I am attaching the plan executed in Terraform 1.3.9 which is working perfectly fine for the same workflow.

~ resource "test_demo" "test-resource" {
        id          = "id"
        name        = "name"
      ~ demo_list = [
          + {
              + demo_mode      = "ReadOnly"
              + demo_bw_in_mbps = 40
              + demo_iops        = 20
              + demo_id        = "id3"
              + demo_name      = "vol3"
            },
          - {
              - demo_mode      = "ReadOnly" -> null
              - demo_bw_in_mbps = 40 -> null
              - demo_iops        = 20 -> null
              - demo_id        = "id2" -> null
              - demo_name      = "vol2" -> null
            },
            # (1 unchanged element hidden)
        ]
    }

Plan: 0 to add, 1 to change, 0 to destroy.

I am not sure why its not working in Terraform 1.4.x

If you have discovered a case where Terraform 1.4 does something wrong when Terraform 1.3 behaves correctly, you should open a GitHub issue to report it.

Be sure to provide sufficient Terraform configuration, and provider source code, so that someone else can reproduce the problem on their own computer.

Hi @akashgs,

The demo_id and demo_name object attributes are both computed, and not using UseStateForUnknown, so the framework by default is going to mark those as unknown during plan if they are not set in the configuration.
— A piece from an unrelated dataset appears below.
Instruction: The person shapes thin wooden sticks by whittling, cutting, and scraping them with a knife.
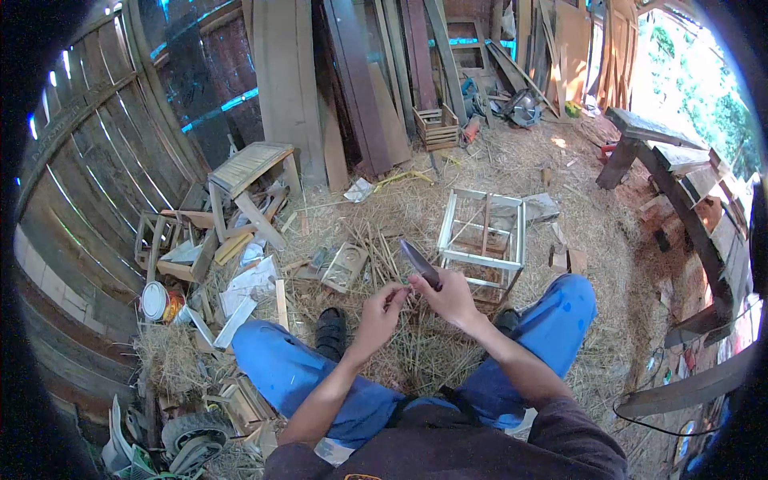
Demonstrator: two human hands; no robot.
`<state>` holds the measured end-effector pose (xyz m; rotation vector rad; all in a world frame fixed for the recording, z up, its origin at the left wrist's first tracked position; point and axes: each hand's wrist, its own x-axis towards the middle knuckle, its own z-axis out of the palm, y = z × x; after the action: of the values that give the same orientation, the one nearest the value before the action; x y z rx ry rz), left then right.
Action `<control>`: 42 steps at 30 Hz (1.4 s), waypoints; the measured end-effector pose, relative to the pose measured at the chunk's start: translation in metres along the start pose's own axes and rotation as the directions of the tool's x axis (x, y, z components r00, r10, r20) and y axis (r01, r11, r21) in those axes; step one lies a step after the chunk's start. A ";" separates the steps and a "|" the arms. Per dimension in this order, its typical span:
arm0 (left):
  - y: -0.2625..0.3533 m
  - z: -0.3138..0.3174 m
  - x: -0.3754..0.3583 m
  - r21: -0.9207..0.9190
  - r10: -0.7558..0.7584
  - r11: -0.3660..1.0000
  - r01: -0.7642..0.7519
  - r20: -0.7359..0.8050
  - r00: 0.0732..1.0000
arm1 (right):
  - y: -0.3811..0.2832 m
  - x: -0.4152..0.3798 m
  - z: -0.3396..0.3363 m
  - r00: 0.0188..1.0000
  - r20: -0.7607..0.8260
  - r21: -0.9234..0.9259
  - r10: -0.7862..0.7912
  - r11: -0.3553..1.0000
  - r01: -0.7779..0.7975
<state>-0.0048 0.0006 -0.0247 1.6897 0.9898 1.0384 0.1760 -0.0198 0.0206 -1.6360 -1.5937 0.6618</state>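
Note:
My right hand (450, 299) is closed around the handle of a knife (417, 259), whose broad dark blade points up and away from me. Close beside it, my left hand (382, 310) is closed in a pinch; what lies between its fingertips is too small to make out. Both hands meet between my knees, above straw and shavings. Just beyond them, a pile of thin sticks (373, 250) lies on the floor. Left of that pile is a carved wooden block (345, 267).
A white wooden frame (483, 254) stands ahead of my right knee. On the left are a small wooden table (250, 166), a paint can (162, 302) and scrap wood. Tall boards (364, 88) lean at the back, near a slatted crate (437, 128). A heavy bench (680, 184) edges the right.

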 end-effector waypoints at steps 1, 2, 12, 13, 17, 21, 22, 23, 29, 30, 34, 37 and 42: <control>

Can you show the exact configuration and change which is causing this plan?

Hi @jbardin

Create time configuration:

resource "test_demo" "test-resource" {
	name = "name"
	demo_list = [
		{
			demo_name 		= "vol1"
			demo_mode 		= "ReadWrite"
			demo_bw_in_mbps = 25 
            demo_iops       = 17
		},
		{
			demo_name 		= "vol2"
			demo_mode 		= "ReadOnly"
			demo_bw_in_mbps = 40 
            demo_iops       = 20 
		},
	]
}

The create operation is working fine. For update, the vol2 gets changed to vol3.
Update time configuration:

resource "test_demo" "test-resource" {
	name = "name"
	demo_list = [
		{
			demo_name 		= "vol1"
			demo_mode 		= "ReadWrite"
			demo_bw_in_mbps = 25 
            demo_iops       = 17
		},
		{
			demo_name 		= "vol3"
			demo_mode 		= "ReadOnly"
			demo_bw_in_mbps = 40 
            demo_iops       = 20 
		},
	]
}

Thanks @akashgs,

Given your example schema, Terraform is going to propose the change you expected. This means it looks like the framework is not able to correlate the existing "vol1" object, and thinks it’s being replaced marking the computed attributes as unknown. The fact that you are not using UseStateForUnknown may have something to do with this, but the demo_name is shown as unknown and does exist in the configuration, so I’m not sure if that’s a mistake in your reproduction or part of the same framework issue.

Also since you have no non-computed attributes for the object, there is no fixed set of attributes which could be used to try and correlate objects between changes, meaning that there would always be ambiguous cases like what you have run into if even there were no bug. If things like demo_name are only meant to be user supplied, they should never be Computed in the schema.

Please provide the source for your custom plan modifier - it may be relevant:

Actually - please provide full source code of a demo provider that allows for this problem to be reproduced using Terraform 1.4 - as I attempted to simulate this scenario with a test provider built around the information provided in this topic so far, and I got the desired version of the plan every time.

I was using the latest version of terraform-plugin-framework in each test, so perhaps upgrade to that first, just in case it’s a bug fixed since the relatively old version you are using.